Re:amazon... by CaptainPsyko · 2002-12-09 00:35 · Score: 3, Insightful

Market Leader != Monopoly. Yes, Amazon is the king of online shopping sites. But Amazon is far from a monopoly. Amazon faces a good deal of competition in most markets, not only from other websites, but also from Brick & mortar stores. If you think that Amazon isn't competing with the bookstore down at your local mall, think again. Until that local bookatore closes, along with B&N.com Amazon will have competitors. Amazon is far from a monopoly - just a very successful store.
Re:amazon... by Freshie · 2002-12-09 02:52 · Score: 1

They might not be a monopoly, but the Canadian Postal Office mail delivery trucks have AMAZON.COM written all over them. Government contracts for cheaper shipping sounds a bit monopolistic to me.

--
'I don't want more choices. I just want better things.' - Edina Monsoon
Re:amazon... by CaptainPsyko · 2002-12-09 02:55 · Score: 1

Actually, it sounds to me like the Post Office is competing with UPS & Fed Ex - in order to compete, they have to be competitive. That happens by offering nice contracts for cheaper shipping. The trade off is they get LOTS of shipping.
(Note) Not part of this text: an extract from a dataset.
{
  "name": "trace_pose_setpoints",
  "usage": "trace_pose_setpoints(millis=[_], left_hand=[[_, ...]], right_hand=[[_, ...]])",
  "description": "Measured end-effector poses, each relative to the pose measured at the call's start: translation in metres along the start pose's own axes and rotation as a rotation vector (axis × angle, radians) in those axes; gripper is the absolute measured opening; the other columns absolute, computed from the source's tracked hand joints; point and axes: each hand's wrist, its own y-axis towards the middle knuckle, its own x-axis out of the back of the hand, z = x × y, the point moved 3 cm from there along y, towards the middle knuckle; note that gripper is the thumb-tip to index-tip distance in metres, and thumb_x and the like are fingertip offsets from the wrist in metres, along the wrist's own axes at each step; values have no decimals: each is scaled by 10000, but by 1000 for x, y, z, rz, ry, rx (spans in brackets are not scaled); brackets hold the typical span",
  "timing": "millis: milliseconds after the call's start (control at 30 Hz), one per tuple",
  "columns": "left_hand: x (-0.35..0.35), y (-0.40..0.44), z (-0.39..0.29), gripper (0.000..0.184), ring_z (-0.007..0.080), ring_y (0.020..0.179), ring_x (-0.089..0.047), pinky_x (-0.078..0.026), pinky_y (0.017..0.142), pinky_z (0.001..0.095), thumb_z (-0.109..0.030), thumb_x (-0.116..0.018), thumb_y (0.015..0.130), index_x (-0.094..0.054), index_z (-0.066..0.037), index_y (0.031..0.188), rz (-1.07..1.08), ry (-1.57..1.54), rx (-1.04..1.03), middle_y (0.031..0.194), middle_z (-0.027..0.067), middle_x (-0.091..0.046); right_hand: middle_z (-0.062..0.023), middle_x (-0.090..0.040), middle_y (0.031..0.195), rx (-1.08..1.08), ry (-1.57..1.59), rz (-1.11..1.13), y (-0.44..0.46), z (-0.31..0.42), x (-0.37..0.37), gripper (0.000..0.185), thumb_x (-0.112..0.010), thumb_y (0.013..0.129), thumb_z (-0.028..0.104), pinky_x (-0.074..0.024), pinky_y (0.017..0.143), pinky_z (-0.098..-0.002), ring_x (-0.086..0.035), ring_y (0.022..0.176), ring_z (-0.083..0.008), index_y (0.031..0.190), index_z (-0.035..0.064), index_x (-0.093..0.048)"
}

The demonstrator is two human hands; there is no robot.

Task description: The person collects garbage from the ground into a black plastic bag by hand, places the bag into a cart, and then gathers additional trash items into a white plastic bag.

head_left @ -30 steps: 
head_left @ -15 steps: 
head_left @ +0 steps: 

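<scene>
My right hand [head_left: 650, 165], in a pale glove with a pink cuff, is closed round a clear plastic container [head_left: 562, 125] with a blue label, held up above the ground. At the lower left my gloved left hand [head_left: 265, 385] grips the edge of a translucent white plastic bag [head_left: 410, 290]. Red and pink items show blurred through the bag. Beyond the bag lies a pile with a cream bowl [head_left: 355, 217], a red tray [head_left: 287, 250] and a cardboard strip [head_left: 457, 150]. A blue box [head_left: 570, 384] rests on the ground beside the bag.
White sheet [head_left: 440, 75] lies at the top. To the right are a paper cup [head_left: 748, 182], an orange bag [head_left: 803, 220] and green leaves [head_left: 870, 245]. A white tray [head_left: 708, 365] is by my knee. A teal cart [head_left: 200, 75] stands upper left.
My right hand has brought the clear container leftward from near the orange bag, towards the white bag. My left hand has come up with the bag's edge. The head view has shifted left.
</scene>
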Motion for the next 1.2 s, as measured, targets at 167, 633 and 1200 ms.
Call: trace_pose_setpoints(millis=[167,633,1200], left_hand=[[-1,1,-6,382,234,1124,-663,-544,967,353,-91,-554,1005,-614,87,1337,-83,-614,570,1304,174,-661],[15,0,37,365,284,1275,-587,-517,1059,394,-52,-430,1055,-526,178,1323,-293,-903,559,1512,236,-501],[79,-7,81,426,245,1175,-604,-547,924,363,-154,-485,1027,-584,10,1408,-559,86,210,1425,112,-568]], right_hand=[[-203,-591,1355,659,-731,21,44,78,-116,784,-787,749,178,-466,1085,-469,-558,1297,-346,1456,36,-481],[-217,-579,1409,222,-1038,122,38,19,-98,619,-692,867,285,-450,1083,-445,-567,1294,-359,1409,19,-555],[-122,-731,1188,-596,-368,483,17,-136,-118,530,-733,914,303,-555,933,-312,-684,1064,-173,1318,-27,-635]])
Why is everyone so quick to cry monopoly? I'm one of the most anticorporateist types I know, but just because a company is big, has large market share, and deals with goverment agencies (especially ones that compete directly with private industry) does not make it a monopolist.
Re:amazon... by Freshie · 2002-12-09 03:06 · Score: 1

I understand. That's why I say 'not a monopoly'. It just seems that the big corporations are getting bigger, and the little guys trying to scrounge a few bucks on the side are getting screwed by the companies they advertise and raise revenue for. There was a time when the internet was a free open space. There were ideas to be shared, thoughts to be provoked, and money to be made. Now there's big companies, copyrighting mouse clicks, and image dimensions, deciding where you can go to buy what you want. ISP's deciding what you can and can not see, and all the provocative thought int cyberspace has been relegated to 'nerds' at /. and extremetech. It's just a little dinenheartening that one day the internet will cease to exist as an entity of it's own. It will be an affiliate to CNN-Time-Warner-MicroZon.

--
'I don't want more choices. I just want better things.' - Edina Monsoon
Re:amazon... by Cedric+C.+Girouard · 2002-12-09 04:25 · Score: 2

They might not be a monopoly, but the Canadian Postal Office mail delivery trucks have AMAZON.COM written all over them. Government contracts for cheaper shipping sounds a bit monopolistic to me.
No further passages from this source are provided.